### EXERCISE PROMPT
Lines holding the word "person": how many does the material below have? Answer with nothing but the number.
═══ DATA SHOWN ═══
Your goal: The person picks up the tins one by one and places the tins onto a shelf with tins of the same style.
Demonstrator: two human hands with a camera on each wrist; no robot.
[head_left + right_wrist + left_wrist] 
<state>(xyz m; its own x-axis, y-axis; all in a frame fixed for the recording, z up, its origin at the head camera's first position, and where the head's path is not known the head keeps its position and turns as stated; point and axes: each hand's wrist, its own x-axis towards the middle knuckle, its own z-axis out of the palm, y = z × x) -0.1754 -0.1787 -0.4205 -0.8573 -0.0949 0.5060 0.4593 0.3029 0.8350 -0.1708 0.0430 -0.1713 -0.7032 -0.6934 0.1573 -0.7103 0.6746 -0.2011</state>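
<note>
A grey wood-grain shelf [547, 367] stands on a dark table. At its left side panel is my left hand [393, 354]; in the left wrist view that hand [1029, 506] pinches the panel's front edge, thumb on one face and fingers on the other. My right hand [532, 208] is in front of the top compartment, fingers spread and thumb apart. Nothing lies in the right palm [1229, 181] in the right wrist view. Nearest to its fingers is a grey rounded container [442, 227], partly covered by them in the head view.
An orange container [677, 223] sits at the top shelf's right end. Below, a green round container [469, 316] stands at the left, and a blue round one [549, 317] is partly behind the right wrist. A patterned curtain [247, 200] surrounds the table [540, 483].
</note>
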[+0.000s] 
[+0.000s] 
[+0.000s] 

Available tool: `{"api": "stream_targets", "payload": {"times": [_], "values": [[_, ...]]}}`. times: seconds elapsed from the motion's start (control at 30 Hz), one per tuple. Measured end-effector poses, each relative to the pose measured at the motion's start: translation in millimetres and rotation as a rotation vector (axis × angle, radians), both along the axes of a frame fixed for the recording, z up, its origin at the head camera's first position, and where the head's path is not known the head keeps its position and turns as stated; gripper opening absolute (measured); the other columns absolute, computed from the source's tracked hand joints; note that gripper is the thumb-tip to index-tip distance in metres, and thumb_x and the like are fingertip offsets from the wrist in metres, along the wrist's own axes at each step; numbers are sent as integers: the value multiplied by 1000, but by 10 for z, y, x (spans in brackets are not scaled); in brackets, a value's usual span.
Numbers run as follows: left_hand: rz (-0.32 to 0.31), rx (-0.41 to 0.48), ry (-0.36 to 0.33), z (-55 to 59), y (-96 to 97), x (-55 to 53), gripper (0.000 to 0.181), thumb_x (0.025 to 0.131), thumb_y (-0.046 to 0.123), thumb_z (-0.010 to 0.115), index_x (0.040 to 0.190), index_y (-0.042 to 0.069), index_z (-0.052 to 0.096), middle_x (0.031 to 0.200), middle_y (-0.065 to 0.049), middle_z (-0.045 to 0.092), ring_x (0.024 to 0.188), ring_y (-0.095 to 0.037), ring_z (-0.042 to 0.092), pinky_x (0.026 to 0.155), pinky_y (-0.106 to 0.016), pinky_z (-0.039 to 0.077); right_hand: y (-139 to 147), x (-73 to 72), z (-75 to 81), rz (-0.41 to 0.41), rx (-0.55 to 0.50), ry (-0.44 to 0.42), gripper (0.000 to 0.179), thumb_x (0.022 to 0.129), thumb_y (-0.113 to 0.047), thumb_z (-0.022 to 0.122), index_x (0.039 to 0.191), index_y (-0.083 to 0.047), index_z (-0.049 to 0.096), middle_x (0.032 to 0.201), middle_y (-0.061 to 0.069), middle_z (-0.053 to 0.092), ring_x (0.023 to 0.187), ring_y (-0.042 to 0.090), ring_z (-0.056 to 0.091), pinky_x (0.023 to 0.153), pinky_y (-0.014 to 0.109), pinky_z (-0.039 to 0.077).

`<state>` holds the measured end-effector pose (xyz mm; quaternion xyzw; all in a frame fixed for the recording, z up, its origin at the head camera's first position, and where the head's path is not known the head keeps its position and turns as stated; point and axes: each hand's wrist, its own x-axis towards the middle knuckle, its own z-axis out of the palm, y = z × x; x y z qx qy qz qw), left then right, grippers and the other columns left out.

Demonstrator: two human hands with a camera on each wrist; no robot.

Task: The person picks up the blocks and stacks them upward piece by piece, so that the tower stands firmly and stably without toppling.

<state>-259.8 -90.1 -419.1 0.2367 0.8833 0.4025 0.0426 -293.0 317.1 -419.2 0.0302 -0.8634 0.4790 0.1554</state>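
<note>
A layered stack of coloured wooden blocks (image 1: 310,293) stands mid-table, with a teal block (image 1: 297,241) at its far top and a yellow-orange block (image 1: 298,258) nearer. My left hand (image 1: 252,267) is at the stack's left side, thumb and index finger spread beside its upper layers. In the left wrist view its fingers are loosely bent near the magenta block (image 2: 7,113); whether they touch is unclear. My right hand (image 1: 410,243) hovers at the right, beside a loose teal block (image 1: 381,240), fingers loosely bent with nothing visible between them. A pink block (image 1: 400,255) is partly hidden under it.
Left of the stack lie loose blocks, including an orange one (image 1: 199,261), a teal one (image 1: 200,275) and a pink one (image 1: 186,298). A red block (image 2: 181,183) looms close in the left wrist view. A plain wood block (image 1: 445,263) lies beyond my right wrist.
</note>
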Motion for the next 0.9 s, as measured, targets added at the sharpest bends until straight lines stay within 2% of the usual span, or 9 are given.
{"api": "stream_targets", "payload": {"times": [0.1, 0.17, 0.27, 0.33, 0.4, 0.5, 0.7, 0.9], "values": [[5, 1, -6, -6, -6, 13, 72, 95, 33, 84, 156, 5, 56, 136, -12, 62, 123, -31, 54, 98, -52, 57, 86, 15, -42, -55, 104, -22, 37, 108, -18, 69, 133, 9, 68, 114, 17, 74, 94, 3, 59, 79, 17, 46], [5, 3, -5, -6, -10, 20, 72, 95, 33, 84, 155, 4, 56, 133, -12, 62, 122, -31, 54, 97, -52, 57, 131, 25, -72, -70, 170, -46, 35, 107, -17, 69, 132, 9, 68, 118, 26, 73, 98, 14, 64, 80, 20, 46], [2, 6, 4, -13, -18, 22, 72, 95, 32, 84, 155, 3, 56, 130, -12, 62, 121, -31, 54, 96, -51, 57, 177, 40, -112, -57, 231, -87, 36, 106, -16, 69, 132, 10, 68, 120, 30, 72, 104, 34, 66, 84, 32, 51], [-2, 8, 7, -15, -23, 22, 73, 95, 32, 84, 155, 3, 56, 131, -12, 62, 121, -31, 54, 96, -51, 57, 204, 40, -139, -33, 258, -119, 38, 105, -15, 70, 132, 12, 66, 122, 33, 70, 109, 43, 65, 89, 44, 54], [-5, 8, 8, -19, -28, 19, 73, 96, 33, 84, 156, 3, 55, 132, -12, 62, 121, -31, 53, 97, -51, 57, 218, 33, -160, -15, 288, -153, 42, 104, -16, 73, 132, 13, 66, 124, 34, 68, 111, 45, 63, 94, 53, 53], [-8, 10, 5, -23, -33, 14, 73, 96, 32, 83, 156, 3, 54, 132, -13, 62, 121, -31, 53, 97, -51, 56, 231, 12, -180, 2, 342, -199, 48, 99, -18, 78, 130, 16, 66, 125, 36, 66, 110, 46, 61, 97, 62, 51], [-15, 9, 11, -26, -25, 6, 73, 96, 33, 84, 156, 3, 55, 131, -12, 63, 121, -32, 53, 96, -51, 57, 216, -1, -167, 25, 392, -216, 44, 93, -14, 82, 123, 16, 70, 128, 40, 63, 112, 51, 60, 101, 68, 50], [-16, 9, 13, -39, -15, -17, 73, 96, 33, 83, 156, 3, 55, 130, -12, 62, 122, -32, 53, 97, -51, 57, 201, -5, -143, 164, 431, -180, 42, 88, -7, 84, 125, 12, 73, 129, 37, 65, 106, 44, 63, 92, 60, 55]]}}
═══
### ANSWER AREA
2